▸ ASSIGNMENT
Print the listing below exactly, minus its pictures.

▸ SUPPLIED MATERIAL
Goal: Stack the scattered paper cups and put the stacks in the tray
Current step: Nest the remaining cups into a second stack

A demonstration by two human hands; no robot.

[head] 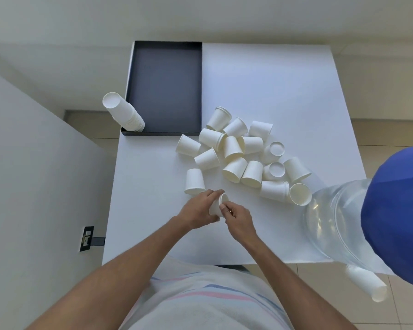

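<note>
Hands meet over the near middle of the white table, both on one paper cup. The left hand wraps the cup's body, fingers curled over the top and thumb underneath, with the cup tilted so its rim faces right. The right hand pinches at the rim with thumb and fingertips drawn together on it.

Just beyond the left hand a single cup stands upside down. Past that, a loose pile of white cups spreads across the table's middle toward the right, most lying on their sides and touching one another, a few with their mouths up. The pile's far edge lies just beside the near right corner of the tray, a dark shallow one at the far left of the table. A tall stack of nested cups stands upside down in the tray's near left corner, leaning left over the wall.

At the right, a clear water jug with a blue top sits on the table's edge; another stack of cups sticks out below it.
</note>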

▸ ANSWER SPACE
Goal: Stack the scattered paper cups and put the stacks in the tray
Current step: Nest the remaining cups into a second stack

A demonstration by two human hands; no robot.

[head] 

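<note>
Hands meet over the near middle of the white table, both on one paper cup. The left hand wraps the cup's body, fingers curled over the top and thumb underneath, with the cup tilted so its rim faces right. The right hand pinches at the rim with thumb and fingertips drawn together on it.

Just beyond the left hand a single cup stands upside down. Past that, a loose pile of white cups spreads across the table's middle toward the right, most lying on their sides and touching one another, a few with their mouths up. The pile's far edge lies just beside the near right corner of the tray, a dark shallow one at the far left of the table. A tall stack of nested cups stands upside down in the tray's near left corner, leaning left over the wall.

At the right, a clear water jug with a blue top sits on the table's edge; another stack of cups sticks out below it.
</note>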

The output requires no additions.